The answer is the data below, repeated exactly, with no pictures included.
■ ■ ■ ■
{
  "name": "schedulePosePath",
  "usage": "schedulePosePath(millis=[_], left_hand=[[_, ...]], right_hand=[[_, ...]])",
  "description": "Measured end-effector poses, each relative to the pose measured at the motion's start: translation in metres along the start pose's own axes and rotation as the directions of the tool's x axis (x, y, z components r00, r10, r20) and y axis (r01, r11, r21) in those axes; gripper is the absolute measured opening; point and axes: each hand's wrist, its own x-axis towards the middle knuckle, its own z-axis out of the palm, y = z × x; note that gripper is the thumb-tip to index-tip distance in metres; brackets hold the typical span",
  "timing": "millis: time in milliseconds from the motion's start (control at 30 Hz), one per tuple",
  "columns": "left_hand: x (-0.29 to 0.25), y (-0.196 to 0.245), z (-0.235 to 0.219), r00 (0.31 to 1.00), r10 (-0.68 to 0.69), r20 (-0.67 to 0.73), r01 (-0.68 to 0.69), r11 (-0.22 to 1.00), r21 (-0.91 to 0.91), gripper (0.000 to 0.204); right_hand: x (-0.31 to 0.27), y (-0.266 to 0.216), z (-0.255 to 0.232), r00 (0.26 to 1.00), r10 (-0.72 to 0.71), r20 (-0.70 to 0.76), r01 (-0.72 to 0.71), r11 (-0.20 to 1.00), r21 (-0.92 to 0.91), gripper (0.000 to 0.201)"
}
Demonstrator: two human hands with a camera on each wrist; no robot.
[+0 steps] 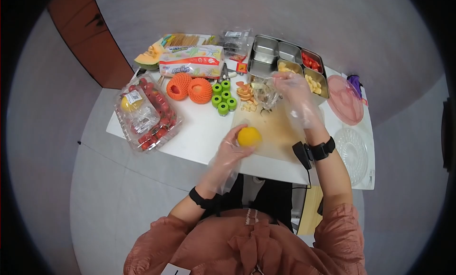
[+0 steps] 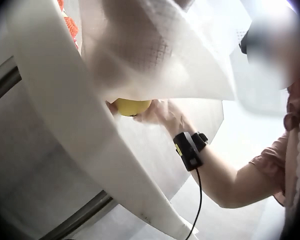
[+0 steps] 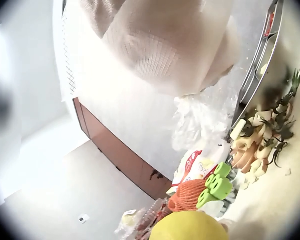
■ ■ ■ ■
SOLUTION BELOW
{
  "name": "schedulePosePath",
  "usage": "schedulePosePath(millis=[_], left_hand=[[_, ...]], right_hand=[[_, ...]])",
  "description": "Measured end-effector poses, each relative to the pose measured at the motion's start: translation in metres along the start pose's own axes and rotation as the directions of the tool's x axis (x, y, z components r00, r10, r20) and y axis (r01, r11, r21) in those axes; gripper is the absolute measured opening; point and axes: each hand's wrist, its own x-axis towards the middle knuckle, its own z-axis out of the palm, y = z × x; note that gripper is the thumb-tip to index-tip distance in metres; brackets hold the typical span",
  "timing": "millis: time in milliseconds from the motion's start (control at 30 Hz), one per tuple",
  "columns": "left_hand: x (-0.29 to 0.25), y (-0.196 to 0.245), z (-0.235 to 0.219), r00 (0.31 to 1.00), r10 (-0.68 to 0.69), r20 (-0.67 to 0.73), r01 (-0.68 to 0.69), r11 (-0.22 to 1.00), r21 (-0.91 to 0.91), gripper (0.000 to 0.204); right_hand: x (-0.31 to 0.27), y (-0.266 to 0.216), z (-0.255 to 0.232), r00 (0.26 to 1.00), r10 (-0.72 to 0.71), r20 (-0.70 to 0.76), r01 (-0.72 to 0.71), r11 (-0.20 to 1.00), r21 (-0.92 to 0.91), gripper (0.000 to 0.201)"
}
Demonstrator: two human hands with a camera on each wrist; no robot.
[+0 steps] 
[+0 steps] 
[+0 steps] 

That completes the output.